■ TASK DESCRIPTION
For this exercise, repeat every line of the material exactly.

■ RECORDED DATA
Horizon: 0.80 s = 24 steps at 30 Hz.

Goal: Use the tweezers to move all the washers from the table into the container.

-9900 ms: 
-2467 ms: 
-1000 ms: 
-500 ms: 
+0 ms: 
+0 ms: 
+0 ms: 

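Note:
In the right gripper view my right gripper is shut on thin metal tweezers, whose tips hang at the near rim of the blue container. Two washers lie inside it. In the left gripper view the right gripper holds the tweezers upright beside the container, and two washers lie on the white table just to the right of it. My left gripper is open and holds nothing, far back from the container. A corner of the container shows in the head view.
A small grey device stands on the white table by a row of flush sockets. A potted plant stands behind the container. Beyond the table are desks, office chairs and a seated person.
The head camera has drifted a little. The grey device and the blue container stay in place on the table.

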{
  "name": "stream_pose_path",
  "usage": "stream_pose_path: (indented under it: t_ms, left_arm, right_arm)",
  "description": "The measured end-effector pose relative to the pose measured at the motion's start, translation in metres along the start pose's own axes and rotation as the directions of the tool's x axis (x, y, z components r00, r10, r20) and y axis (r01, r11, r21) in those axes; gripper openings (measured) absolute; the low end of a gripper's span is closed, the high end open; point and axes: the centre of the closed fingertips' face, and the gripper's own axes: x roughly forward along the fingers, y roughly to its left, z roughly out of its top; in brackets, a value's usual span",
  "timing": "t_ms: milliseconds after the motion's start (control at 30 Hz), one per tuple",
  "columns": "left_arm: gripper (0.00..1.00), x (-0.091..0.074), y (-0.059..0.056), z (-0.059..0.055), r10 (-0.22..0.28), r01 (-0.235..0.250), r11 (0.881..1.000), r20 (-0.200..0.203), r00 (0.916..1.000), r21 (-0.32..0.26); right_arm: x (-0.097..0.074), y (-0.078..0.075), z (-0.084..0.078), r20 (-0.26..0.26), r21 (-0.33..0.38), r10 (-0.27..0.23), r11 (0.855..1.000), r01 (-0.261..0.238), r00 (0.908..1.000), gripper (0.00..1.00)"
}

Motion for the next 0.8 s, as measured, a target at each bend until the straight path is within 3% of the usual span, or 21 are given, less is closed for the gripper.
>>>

■ RESPONSE
Horizon: 0.80 s = 24 steps at 30 Hz.

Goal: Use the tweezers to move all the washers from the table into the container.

-9900 ms: 
-2467 ms: 
-1000 ms: 
-500 ms: 
+0 ms: 
+0 ms: 
+0 ms: 

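Note:
In the right gripper view my right gripper is shut on thin metal tweezers, whose tips hang at the near rim of the blue container. Two washers lie inside it. In the left gripper view the right gripper holds the tweezers upright beside the container, and two washers lie on the white table just to the right of it. My left gripper is open and holds nothing, far back from the container. A corner of the container shows in the head view.
A small grey device stands on the white table by a row of flush sockets. A potted plant stands behind the container. Beyond the table are desks, office chairs and a seated person.
The head camera has drifted a little. The grey device and the blue container stay in place on the table.
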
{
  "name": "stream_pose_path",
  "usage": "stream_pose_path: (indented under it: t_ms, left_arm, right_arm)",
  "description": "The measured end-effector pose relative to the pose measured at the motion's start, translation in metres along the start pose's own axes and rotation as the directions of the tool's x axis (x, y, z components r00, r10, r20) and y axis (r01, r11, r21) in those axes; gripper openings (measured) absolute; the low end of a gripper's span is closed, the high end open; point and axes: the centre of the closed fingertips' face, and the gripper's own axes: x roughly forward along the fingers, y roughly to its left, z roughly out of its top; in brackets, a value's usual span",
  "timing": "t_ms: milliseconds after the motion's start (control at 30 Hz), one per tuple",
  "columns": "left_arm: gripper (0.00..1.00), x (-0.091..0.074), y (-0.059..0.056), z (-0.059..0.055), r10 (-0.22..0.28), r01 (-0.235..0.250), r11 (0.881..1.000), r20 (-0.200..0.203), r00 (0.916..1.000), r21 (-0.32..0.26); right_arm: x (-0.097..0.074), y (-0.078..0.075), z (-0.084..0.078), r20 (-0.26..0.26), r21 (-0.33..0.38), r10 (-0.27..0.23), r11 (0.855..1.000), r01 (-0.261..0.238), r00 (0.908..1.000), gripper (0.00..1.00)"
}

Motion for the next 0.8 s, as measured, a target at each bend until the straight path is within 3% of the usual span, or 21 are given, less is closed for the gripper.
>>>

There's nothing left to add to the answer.